Segment Start: Records for the exercise

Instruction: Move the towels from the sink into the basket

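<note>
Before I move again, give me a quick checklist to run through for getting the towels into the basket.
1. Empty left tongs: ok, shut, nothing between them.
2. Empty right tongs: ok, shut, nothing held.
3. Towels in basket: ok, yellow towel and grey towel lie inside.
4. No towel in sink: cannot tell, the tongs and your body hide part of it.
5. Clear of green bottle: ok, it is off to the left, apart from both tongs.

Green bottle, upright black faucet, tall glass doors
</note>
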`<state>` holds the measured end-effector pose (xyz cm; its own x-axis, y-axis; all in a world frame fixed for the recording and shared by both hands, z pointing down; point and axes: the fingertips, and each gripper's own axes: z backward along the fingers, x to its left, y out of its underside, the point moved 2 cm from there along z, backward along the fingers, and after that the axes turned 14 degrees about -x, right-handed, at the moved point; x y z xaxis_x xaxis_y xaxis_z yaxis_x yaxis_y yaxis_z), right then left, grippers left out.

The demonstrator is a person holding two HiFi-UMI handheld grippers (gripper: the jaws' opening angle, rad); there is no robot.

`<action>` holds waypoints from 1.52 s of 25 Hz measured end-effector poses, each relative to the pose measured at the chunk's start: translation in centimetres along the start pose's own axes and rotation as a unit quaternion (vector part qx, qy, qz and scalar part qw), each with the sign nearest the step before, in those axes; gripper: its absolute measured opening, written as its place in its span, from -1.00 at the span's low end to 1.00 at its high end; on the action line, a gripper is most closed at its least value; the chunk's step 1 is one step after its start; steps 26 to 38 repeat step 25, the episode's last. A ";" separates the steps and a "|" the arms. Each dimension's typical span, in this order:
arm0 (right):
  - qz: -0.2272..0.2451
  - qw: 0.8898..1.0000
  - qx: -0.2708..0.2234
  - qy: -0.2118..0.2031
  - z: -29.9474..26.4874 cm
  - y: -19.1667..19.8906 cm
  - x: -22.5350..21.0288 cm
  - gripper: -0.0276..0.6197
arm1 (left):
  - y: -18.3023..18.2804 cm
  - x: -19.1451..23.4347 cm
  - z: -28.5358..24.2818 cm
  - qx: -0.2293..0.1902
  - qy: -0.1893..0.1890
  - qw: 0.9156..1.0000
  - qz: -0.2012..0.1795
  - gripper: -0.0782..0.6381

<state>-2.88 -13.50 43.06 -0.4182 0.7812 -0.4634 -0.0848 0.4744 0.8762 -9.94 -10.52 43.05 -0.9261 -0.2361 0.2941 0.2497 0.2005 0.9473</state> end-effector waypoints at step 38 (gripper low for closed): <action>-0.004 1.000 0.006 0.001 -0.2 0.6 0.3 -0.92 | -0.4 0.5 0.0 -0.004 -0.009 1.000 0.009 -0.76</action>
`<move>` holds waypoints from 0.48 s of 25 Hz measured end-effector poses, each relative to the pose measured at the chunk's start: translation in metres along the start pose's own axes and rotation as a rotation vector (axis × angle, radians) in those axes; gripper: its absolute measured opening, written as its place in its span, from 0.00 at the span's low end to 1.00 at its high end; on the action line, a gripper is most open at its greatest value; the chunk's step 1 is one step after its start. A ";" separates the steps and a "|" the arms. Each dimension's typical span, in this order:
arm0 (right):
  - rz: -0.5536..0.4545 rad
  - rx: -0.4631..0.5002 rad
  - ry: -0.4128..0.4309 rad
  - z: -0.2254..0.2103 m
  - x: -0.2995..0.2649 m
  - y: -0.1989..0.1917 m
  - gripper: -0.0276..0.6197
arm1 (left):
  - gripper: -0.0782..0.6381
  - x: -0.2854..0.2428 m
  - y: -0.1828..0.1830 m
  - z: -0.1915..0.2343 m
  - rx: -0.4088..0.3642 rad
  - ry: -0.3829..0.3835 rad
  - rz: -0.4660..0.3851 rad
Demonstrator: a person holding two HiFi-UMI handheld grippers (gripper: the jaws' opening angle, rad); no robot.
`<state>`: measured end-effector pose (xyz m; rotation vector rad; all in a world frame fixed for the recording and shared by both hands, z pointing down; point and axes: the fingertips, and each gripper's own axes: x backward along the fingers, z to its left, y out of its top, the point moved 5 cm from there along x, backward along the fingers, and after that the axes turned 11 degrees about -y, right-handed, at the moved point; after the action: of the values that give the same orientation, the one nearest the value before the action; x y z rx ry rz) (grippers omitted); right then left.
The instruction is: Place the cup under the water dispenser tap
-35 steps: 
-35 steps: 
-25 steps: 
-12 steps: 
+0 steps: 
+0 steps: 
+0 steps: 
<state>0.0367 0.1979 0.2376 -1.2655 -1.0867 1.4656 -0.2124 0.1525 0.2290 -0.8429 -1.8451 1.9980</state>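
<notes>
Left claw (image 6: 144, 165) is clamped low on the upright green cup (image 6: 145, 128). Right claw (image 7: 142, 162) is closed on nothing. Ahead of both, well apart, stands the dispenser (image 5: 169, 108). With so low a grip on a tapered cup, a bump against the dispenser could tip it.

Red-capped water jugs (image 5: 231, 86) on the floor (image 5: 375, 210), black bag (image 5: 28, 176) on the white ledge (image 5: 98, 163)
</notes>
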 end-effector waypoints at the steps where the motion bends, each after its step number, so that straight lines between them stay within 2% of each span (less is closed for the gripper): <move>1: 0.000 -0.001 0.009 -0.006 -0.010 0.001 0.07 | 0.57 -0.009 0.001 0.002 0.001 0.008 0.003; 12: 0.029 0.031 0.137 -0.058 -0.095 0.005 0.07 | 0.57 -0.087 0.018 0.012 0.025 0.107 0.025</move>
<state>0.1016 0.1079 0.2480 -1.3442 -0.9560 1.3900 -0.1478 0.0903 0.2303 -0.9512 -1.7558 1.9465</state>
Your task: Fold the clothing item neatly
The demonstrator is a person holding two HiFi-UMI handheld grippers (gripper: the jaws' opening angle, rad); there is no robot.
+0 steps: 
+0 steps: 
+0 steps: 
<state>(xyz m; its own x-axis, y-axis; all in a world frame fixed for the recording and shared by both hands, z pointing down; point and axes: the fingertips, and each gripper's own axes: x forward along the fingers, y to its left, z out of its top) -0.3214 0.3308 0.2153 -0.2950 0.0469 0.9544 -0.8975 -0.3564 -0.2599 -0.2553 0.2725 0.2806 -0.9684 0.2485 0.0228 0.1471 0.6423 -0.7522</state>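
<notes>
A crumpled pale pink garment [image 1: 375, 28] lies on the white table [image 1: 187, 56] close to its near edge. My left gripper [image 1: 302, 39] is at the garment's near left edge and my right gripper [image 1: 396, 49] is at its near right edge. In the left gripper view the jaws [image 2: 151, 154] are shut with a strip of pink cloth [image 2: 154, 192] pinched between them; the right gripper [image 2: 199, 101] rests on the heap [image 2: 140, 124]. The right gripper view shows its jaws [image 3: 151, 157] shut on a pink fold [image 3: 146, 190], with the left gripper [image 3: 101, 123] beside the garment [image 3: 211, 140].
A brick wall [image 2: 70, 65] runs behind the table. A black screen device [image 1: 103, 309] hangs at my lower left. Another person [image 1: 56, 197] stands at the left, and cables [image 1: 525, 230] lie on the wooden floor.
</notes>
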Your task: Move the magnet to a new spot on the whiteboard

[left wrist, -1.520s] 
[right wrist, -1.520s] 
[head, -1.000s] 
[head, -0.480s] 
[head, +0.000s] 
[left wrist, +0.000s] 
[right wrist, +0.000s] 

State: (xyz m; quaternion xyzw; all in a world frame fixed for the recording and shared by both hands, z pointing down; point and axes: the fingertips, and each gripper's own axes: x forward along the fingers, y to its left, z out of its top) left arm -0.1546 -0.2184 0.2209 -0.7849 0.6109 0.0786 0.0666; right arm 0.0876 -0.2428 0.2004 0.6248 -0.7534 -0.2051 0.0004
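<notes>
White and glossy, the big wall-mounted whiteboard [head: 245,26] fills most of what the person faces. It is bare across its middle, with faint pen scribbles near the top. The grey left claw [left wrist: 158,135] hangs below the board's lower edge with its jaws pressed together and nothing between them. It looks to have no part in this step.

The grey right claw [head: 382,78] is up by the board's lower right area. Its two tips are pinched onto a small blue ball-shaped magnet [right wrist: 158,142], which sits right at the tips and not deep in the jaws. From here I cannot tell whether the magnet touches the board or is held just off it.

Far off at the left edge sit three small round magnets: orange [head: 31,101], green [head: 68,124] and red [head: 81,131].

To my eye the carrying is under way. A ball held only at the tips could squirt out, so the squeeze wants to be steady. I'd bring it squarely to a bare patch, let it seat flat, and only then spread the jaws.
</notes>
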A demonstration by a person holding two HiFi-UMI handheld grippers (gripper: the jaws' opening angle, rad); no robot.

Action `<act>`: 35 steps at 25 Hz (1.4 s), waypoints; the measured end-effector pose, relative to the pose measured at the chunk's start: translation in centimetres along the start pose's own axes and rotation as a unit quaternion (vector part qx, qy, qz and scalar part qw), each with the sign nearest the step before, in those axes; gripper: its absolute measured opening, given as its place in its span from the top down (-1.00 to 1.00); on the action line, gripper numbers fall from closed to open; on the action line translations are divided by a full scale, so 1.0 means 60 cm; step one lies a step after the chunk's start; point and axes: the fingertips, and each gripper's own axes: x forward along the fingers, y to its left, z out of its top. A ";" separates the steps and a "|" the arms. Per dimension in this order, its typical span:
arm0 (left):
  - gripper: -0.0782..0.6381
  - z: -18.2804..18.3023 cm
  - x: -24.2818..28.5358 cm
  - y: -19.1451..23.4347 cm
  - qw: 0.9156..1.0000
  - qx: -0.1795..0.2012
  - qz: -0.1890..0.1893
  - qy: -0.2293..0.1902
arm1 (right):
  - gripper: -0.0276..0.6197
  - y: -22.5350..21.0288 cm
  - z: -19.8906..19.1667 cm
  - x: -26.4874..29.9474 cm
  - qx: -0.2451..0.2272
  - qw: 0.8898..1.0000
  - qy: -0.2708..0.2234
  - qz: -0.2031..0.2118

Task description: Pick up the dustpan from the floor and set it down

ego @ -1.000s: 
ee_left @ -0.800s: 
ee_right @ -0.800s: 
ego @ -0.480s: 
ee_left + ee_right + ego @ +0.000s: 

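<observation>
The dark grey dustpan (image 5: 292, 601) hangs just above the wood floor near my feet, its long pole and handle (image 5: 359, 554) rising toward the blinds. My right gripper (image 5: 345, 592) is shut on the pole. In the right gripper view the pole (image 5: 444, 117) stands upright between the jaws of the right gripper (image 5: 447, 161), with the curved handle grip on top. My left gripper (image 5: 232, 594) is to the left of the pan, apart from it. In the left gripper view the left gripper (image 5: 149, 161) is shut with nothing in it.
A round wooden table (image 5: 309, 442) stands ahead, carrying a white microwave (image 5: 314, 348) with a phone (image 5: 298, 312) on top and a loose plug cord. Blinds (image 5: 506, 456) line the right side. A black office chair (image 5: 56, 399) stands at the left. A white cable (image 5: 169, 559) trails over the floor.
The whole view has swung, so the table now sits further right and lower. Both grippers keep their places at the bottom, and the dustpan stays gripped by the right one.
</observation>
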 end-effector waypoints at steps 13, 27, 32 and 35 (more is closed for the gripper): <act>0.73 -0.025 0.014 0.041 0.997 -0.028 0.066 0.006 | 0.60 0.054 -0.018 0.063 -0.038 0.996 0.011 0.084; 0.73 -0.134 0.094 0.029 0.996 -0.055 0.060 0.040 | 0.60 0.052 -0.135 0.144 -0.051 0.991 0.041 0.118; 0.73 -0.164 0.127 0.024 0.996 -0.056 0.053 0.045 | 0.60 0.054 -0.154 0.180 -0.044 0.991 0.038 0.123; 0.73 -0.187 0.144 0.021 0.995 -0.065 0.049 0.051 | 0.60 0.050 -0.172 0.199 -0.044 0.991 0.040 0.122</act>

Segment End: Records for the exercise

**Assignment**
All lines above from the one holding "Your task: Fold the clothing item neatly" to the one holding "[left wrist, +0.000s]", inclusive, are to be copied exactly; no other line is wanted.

**Written answer**
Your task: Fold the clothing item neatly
The demonstrator is a person holding two HiFi-UMI handheld grippers (gripper: the jaws' opening angle, rad); there is no robot.
+0 steps: 
+0 steps: 
+0 steps: 
<state>(xyz m; its own x-axis, y-axis; all in a world frame fixed for the recording and shared by both hands, z pointing down; point and axes: the fingertips, and each gripper's own axes: x forward along the fingers, y to its left, z out of its top) -0.3214 0.3308 0.2153 -0.2950 0.0469 0.9544 -0.8975 -0.3564 -0.2599 -0.2553 0.2725 0.2806 -0.9684 0.2485 0.0228 0.1471 0.6423 -0.7522</state>
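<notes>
A crumpled pale pink garment [image 1: 375, 28] lies on the white table [image 1: 187, 56] close to its near edge. My left gripper [image 1: 302, 39] is at the garment's near left edge and my right gripper [image 1: 396, 49] is at its near right edge. In the left gripper view the jaws [image 2: 151, 154] are shut with a strip of pink cloth [image 2: 154, 192] pinched between them; the right gripper [image 2: 199, 101] rests on the heap [image 2: 140, 124]. The right gripper view shows its jaws [image 3: 151, 157] shut on a pink fold [image 3: 146, 190], with the left gripper [image 3: 101, 123] beside the garment [image 3: 211, 140].
A brick wall [image 2: 70, 65] runs behind the table. A black screen device [image 1: 103, 309] hangs at my lower left. Another person [image 1: 56, 197] stands at the left, and cables [image 1: 525, 230] lie on the wooden floor.
</notes>
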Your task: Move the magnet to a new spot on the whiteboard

[left wrist, -1.520s] 
[right wrist, -1.520s] 
[head, -1.000s] 
[head, -0.480s] 
[head, +0.000s] 
[left wrist, +0.000s] 

The answer has been given, and the exercise is complete.